● **What you need to do**:
Type out each entry exactly as it appears, but keep every image out.

● **Data for processing**:

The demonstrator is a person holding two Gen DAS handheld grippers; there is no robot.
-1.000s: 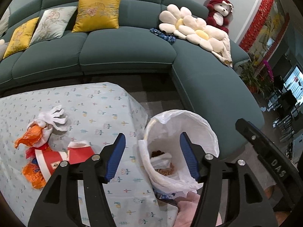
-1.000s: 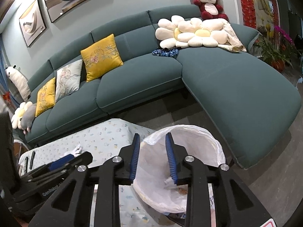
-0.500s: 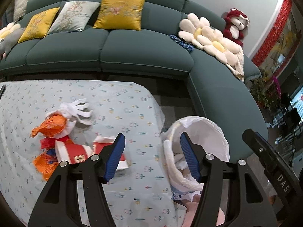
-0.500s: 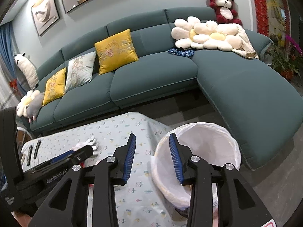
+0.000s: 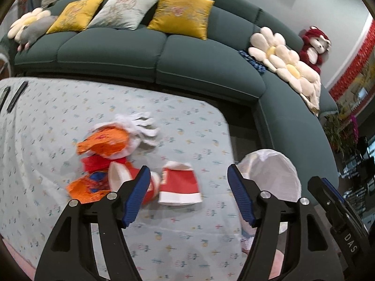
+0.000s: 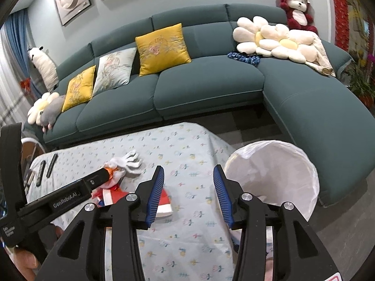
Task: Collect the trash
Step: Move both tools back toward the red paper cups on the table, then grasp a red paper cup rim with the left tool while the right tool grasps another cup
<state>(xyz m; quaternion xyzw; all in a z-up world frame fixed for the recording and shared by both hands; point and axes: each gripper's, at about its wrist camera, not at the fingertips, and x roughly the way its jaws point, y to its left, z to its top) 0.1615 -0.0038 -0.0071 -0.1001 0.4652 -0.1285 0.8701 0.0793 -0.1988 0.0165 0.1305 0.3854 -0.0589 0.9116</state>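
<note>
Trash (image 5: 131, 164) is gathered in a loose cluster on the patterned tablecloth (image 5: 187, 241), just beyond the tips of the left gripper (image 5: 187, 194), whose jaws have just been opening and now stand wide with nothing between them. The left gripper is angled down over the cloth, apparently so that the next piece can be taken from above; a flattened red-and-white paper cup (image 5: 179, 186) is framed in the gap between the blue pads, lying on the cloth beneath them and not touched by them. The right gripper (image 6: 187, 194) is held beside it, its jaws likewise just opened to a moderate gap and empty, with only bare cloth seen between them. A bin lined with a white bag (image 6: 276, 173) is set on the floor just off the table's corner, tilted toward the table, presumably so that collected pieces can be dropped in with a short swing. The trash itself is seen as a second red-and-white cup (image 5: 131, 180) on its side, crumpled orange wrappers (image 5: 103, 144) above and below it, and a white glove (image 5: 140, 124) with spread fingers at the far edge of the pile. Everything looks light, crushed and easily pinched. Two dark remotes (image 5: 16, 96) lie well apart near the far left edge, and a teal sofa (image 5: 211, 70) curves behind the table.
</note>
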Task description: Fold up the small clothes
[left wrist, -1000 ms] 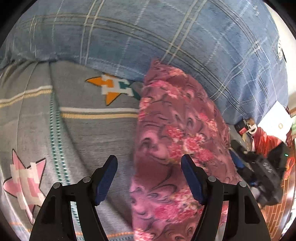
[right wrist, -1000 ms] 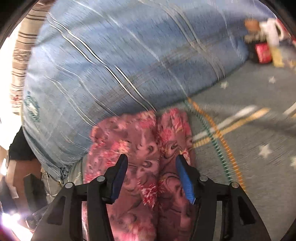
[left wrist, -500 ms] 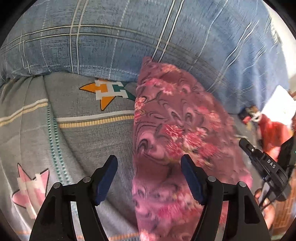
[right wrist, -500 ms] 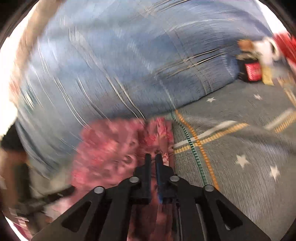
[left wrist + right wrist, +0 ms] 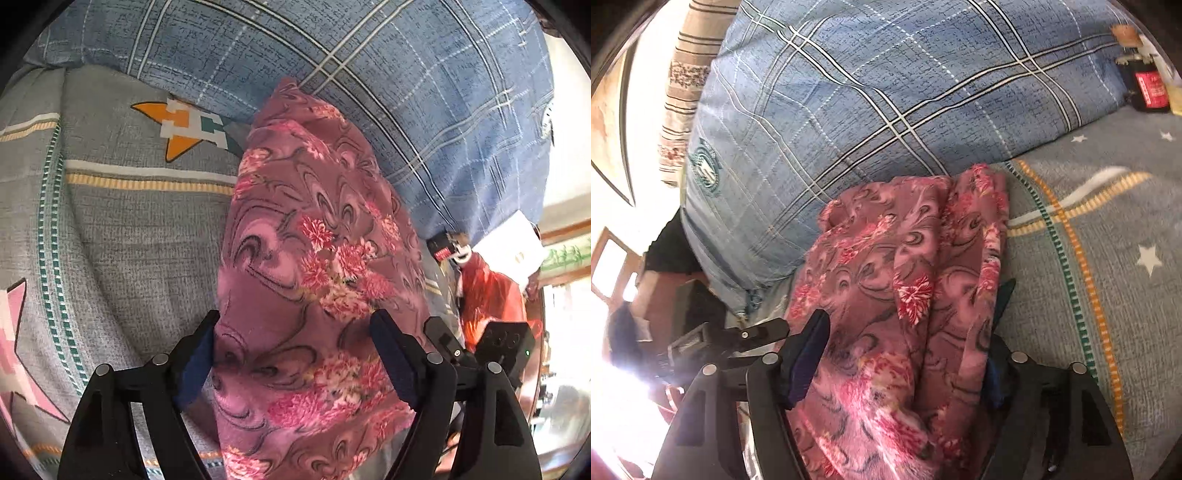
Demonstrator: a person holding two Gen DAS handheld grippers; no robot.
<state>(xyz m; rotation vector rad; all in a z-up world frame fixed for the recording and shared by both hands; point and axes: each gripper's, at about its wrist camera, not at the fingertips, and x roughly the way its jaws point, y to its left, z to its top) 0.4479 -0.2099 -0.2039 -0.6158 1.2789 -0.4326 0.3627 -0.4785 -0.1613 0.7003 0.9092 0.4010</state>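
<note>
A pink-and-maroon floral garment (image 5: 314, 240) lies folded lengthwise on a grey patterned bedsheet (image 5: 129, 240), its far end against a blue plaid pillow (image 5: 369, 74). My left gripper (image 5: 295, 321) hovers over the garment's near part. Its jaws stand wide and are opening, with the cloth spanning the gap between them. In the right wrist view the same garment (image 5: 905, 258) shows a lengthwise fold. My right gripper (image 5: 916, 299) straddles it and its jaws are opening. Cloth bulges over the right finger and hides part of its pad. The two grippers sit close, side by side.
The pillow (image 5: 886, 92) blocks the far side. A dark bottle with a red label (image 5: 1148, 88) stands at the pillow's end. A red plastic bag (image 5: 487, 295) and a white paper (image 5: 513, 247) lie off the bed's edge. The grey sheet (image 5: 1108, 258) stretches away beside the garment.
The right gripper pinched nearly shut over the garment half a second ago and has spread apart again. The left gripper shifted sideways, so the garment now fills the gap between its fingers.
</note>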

● **Exercise result**:
The demonstrator is a person holding two Gen DAS handheld grippers; there is no robot.
-1.000s: 
-1.000s: 
-0.500s: 
-0.500s: 
+0.000s: 
+0.000s: 
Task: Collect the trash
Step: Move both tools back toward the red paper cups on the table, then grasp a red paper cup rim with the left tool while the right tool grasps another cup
<state>(xyz m; quaternion xyzw; all in a z-up world frame fixed for the recording and shared by both hands; point and axes: each gripper's, at about its wrist camera, not at the fingertips, and x roughly the way its jaws point, y to its left, z to its top) 0.1615 -0.0038 -0.0071 -0.1001 0.4652 -0.1285 0.8701 0.0793 -0.1988 0.0165 0.1305 0.3854 -0.0589 0.9116</state>
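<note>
Trash (image 5: 131, 164) is gathered in a loose cluster on the patterned tablecloth (image 5: 187, 241), just beyond the tips of the left gripper (image 5: 187, 194), whose jaws have just been opening and now stand wide with nothing between them. The left gripper is angled down over the cloth, apparently so that the next piece can be taken from above; a flattened red-and-white paper cup (image 5: 179, 186) is framed in the gap between the blue pads, lying on the cloth beneath them and not touched by them. The right gripper (image 6: 187, 194) is held beside it, its jaws likewise just opened to a moderate gap and empty, with only bare cloth seen between them. A bin lined with a white bag (image 6: 276, 173) is set on the floor just off the table's corner, tilted toward the table, presumably so that collected pieces can be dropped in with a short swing. The trash itself is seen as a second red-and-white cup (image 5: 131, 180) on its side, crumpled orange wrappers (image 5: 103, 144) above and below it, and a white glove (image 5: 140, 124) with spread fingers at the far edge of the pile. Everything looks light, crushed and easily pinched. Two dark remotes (image 5: 16, 96) lie well apart near the far left edge, and a teal sofa (image 5: 211, 70) curves behind the table.
</note>
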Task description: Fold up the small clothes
[left wrist, -1000 ms] 
[right wrist, -1000 ms] 
[left wrist, -500 ms] 
[right wrist, -500 ms] 
[left wrist + right wrist, +0 ms] 
Demonstrator: a person holding two Gen DAS handheld grippers; no robot.
<state>(xyz m; rotation vector rad; all in a z-up world frame fixed for the recording and shared by both hands; point and axes: each gripper's, at about its wrist camera, not at the fingertips, and x roughly the way its jaws point, y to its left, z to its top) 0.4479 -0.2099 -0.2039 -0.6158 1.2789 -0.4326 0.3627 -0.4785 -0.1613 0.7003 0.9092 0.4010</state>
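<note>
A pink-and-maroon floral garment (image 5: 314, 240) lies folded lengthwise on a grey patterned bedsheet (image 5: 129, 240), its far end against a blue plaid pillow (image 5: 369, 74). My left gripper (image 5: 295, 321) hovers over the garment's near part. Its jaws stand wide and are opening, with the cloth spanning the gap between them. In the right wrist view the same garment (image 5: 905, 258) shows a lengthwise fold. My right gripper (image 5: 916, 299) straddles it and its jaws are opening. Cloth bulges over the right finger and hides part of its pad. The two grippers sit close, side by side.
The pillow (image 5: 886, 92) blocks the far side. A dark bottle with a red label (image 5: 1148, 88) stands at the pillow's end. A red plastic bag (image 5: 487, 295) and a white paper (image 5: 513, 247) lie off the bed's edge. The grey sheet (image 5: 1108, 258) stretches away beside the garment.
The right gripper pinched nearly shut over the garment half a second ago and has spread apart again. The left gripper shifted sideways, so the garment now fills the gap between its fingers.
</note>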

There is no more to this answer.